Белкин, со слов Бобровского, рассказывает характерный случай с Репиным в их мастерской. Раз Репин делал обход и, подходя к каждой вещи, начанал ахать и восхищаться… Да ведь это прелесть, замечательно, совершенный Веласкес… Тур окончен и он сам, ничего не замечая, начал обход снова, т. е. остановливался перед картинами, которые, следовательно, только что расхваливал и превозносил до небес… и — о чудо! Из его уст полились потоки почти непечатной ругани. Нет сил передать то «тяжелое» чувство, мучительное и стыдное, которое овладело всеми свидетелями этой сцены.

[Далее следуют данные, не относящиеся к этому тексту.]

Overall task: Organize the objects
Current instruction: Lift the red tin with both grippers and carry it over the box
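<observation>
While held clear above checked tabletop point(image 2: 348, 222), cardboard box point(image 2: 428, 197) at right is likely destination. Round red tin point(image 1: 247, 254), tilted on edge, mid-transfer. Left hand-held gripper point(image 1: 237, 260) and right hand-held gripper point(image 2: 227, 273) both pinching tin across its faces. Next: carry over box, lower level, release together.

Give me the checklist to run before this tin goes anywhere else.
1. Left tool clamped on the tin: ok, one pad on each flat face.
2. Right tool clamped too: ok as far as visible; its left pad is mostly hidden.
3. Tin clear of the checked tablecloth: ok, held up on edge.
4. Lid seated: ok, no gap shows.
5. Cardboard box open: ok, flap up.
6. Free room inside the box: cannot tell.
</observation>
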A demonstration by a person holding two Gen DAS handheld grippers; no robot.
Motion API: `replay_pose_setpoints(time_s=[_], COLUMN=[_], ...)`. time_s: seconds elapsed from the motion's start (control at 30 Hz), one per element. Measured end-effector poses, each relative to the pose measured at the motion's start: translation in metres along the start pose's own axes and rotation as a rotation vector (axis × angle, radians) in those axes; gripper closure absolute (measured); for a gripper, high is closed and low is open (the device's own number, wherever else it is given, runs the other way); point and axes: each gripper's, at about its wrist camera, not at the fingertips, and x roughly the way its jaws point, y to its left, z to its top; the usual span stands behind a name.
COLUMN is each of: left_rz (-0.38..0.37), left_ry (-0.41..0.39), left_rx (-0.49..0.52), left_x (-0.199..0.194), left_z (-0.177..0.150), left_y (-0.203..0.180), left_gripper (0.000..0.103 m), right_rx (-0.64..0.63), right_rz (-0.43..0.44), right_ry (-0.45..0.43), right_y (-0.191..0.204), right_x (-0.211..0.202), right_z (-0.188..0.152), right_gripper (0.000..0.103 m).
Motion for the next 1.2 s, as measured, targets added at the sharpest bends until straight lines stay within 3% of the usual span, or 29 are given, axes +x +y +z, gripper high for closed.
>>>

Часть учеников просили его показать, как надо писать, и никогда он не делал этого, мало того, начинал отвратительно самоуничижаться. Ну как же мне вам показывать, ведь Х пишет, как Веласкез, У — как Гальс… Тем и кончались попытки «сближения» с профессором.
Примером тому, насколько Репин, по словам А. П., был непонятен, черств к свом ученикам, и именно к наиболее талантливым, может служить случай с Малявиным. Одно лето Малявин поехал на Афон и привез оттуда много этюдов, между прочим, огромные холсты портретов монахов, больше натуры, написаны они были ужасно, и товарищи недоумевали, что сделалось с Малявиным?! Пришли в ужас, решили, что его надо спасать, и вот группа наиболее чутких и способных, среди них А. П. и К. А. Сомов, пошли к Репину, чтобы попросить его подействовать на Малявина, раскритиковать его работы, направить его на верный путь. И вот буквально ответ Репина: «Знаете ли, искусство всегда просит жертв, много ли из вас, талантливых в Академии, в молодости превращались в настоящих талантливых художников. Нет! — единицы. Большинство — это жертвы для того, чтобы выросли немногие великие и, м. б., Малявин такая же жертва и нет смысла его „спасать“, если судьбой ему назначено погибнуть, то пусть гибнет!» И это он говорил об одном из самых даровитейших, если не самом талантливом из своих учеников!..
А. П. вспоминала время своего ученичества у Уистлера в Париже. Перед выступлением на конкурс она поехала в Париж, захотела заняться живописью у Уистлера. Экзамен заключался в писании натуры. А. П., памятуя репинскую манеру, стала «лепить» фигуру, работала с увлечением, старалась, и ей казалось, что работа идет успешно. Она ждала похвалы… и вопреки ее ожиданию — порицание Уистлера. Он ее спросил, у кого она училась. — У Репина. «Не знаю такого, не слышал!» И далее совет забыть все, чему училась раньше. Сам ее не стал учить, а отдал на попечение своей старшей ученице, та отобрала у нее все краски и кисти, дала ей всего 4 кисти и 7 красок, среди них ни одной красной, ни одной желтой и зеленой, и так она работала ½ года, до тех пор, пока У. не похвалил наконец ее за ее живопись.
Сам Уистлер появлялся в мастерской один раз в неделю. Приезжал в своем экипаже, всегда во фраке и цилиндре, очень «интересный», с седым коконом в волосах, всегда оживленный, розовый; видимо, он употреблял тогда морфий. Внимательно смотрел работы, разбирал, говорил интересно и увлекательно, иногда читал целые доклады — всегда блестящие и интересные. К А. П. относился очень хорошо и был очень доволен ее успехами. Требовал гладкого письма. Приглашал А. П. в Америку, даже писал ее родителям, но это не осуществилось. Трогательно его внимание к А. П. Она заявила его помощнице, что не владеет английским языком, и вот всякий реферат Уистлер давал перевести и дарил А<нне> П<етров>не. У нее до сих пор сохранились записки Уистлера.
Уистлер держал студию только 3 года, а потом охладел к педагогике и прекратил свои занятия с учениками. А. П. показывала У. свои опыты гравюр и графики, и он советовал ей ни у кого не учиться, а совершенствоваться и добиваться успеха самостоятельно, вглядываясь лишь в великие образцы.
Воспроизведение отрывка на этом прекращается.